§ Required action:
Repeat each line of the material word for word.

§ Dataset section:
▬▬▬▬▬▬▬▬▬▬

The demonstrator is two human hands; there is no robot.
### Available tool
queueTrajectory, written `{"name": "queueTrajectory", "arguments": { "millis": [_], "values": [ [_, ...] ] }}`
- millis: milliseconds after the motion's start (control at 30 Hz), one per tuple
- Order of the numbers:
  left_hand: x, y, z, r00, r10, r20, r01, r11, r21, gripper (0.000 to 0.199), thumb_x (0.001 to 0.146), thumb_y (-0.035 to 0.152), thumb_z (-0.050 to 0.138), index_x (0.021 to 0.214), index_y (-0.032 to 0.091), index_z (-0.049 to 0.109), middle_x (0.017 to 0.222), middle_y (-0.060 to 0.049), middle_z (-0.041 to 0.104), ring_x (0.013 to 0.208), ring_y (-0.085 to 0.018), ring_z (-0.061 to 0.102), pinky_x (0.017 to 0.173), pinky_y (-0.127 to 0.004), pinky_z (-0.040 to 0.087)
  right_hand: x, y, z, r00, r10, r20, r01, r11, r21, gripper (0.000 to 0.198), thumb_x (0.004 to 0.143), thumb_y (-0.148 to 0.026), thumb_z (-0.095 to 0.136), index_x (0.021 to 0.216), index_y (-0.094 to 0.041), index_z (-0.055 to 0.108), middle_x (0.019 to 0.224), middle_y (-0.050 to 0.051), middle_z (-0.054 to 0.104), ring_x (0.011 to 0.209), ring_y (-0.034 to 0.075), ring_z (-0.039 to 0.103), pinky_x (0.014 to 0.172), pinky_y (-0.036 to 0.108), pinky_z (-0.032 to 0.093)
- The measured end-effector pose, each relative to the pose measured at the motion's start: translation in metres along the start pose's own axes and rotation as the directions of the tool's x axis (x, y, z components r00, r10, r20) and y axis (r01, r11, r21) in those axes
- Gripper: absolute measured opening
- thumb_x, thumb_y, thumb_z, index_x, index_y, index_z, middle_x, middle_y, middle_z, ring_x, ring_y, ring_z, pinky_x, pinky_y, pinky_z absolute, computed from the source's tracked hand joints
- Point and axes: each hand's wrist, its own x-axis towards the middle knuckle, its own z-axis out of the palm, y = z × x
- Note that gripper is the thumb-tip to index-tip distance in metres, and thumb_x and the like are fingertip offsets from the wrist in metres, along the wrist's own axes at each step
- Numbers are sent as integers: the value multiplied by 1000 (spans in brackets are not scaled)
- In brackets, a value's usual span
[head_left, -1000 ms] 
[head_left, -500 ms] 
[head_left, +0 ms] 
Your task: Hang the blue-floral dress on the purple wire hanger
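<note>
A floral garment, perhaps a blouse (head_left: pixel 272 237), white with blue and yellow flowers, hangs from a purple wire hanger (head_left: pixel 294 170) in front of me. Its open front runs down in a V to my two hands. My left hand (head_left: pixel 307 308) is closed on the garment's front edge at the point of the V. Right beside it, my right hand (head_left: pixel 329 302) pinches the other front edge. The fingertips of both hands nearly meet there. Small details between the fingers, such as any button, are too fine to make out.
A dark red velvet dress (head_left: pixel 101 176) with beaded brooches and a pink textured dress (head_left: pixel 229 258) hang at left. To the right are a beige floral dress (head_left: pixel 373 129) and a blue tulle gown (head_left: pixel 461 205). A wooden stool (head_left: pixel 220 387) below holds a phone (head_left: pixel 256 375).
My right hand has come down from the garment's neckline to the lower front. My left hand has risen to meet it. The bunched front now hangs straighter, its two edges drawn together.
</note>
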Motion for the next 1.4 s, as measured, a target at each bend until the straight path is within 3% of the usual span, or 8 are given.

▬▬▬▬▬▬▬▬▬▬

§ Response to the task:
The demonstrator is two human hands; there is no robot.
### Available tool
queueTrajectory, written `{"name": "queueTrajectory", "arguments": { "millis": [_], "values": [ [_, ...] ] }}`
- millis: milliseconds after the motion's start (control at 30 Hz), one per tuple
- Order of the numbers:
  left_hand: x, y, z, r00, r10, r20, r01, r11, r21, gripper (0.000 to 0.199), thumb_x (0.001 to 0.146), thumb_y (-0.035 to 0.152), thumb_z (-0.050 to 0.138), index_x (0.021 to 0.214), index_y (-0.032 to 0.091), index_z (-0.049 to 0.109), middle_x (0.017 to 0.222), middle_y (-0.060 to 0.049), middle_z (-0.041 to 0.104), ring_x (0.013 to 0.208), ring_y (-0.085 to 0.018), ring_z (-0.061 to 0.102), pinky_x (0.017 to 0.173), pinky_y (-0.127 to 0.004), pinky_z (-0.040 to 0.087)
  right_hand: x, y, z, r00, r10, r20, r01, r11, r21, gripper (0.000 to 0.198), thumb_x (0.004 to 0.143), thumb_y (-0.148 to 0.026), thumb_z (-0.095 to 0.136), index_x (0.021 to 0.216), index_y (-0.094 to 0.041), index_z (-0.055 to 0.108), middle_x (0.019 to 0.224), middle_y (-0.050 to 0.051), middle_z (-0.054 to 0.104), ring_x (0.011 to 0.209), ring_y (-0.034 to 0.075), ring_z (-0.039 to 0.103), pinky_x (0.014 to 0.172), pinky_y (-0.036 to 0.108), pinky_z (-0.032 to 0.093)
- The measured end-effector pose, each relative to the pose measured at the motion's start: translation in metres along the start pose's own axes and rotation as the directions of the tool's x axis (x, y, z components r00, r10, r20) and y axis (r01, r11, r21) in those axes
- Gripper: absolute measured opening
- thumb_x, thumb_y, thumb_z, index_x, index_y, index_z, middle_x, middle_y, middle_z, ring_x, ring_y, ring_z, pinky_x, pinky_y, pinky_z absolute, computed from the source's tracked hand joints
- Point and axes: each hand's wrist, its own x-axis towards the middle knuckle, its own z-axis out of the palm, y = z × x
- Note that gripper is the thumb-tip to index-tip distance in metres, and thumb_x and the like are fingertip offsets from the wrist in metres, along the wrist's own axes at each step
- Numbers are sent as integers: the value multiplied by 1000 (spans in brackets are not scaled)
- In brackets, a value's usual span
[head_left, -1000 ms] 
[head_left, -500 ms] 
[head_left, +0 ms] 
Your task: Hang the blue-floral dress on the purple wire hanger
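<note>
A floral garment, perhaps a blouse (head_left: pixel 272 237), white with blue and yellow flowers, hangs from a purple wire hanger (head_left: pixel 294 170) in front of me. Its open front runs down in a V to my two hands. My left hand (head_left: pixel 307 308) is closed on the garment's front edge at the point of the V. Right beside it, my right hand (head_left: pixel 329 302) pinches the other front edge. The fingertips of both hands nearly meet there. Small details between the fingers, such as any button, are too fine to make out.
A dark red velvet dress (head_left: pixel 101 176) with beaded brooches and a pink textured dress (head_left: pixel 229 258) hang at left. To the right are a beige floral dress (head_left: pixel 373 129) and a blue tulle gown (head_left: pixel 461 205). A wooden stool (head_left: pixel 220 387) below holds a phone (head_left: pixel 256 375).
My right hand has come down from the garment's neckline to the lower front. My left hand has risen to meet it. The bunched front now hangs straighter, its two edges drawn together.
</note>
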Motion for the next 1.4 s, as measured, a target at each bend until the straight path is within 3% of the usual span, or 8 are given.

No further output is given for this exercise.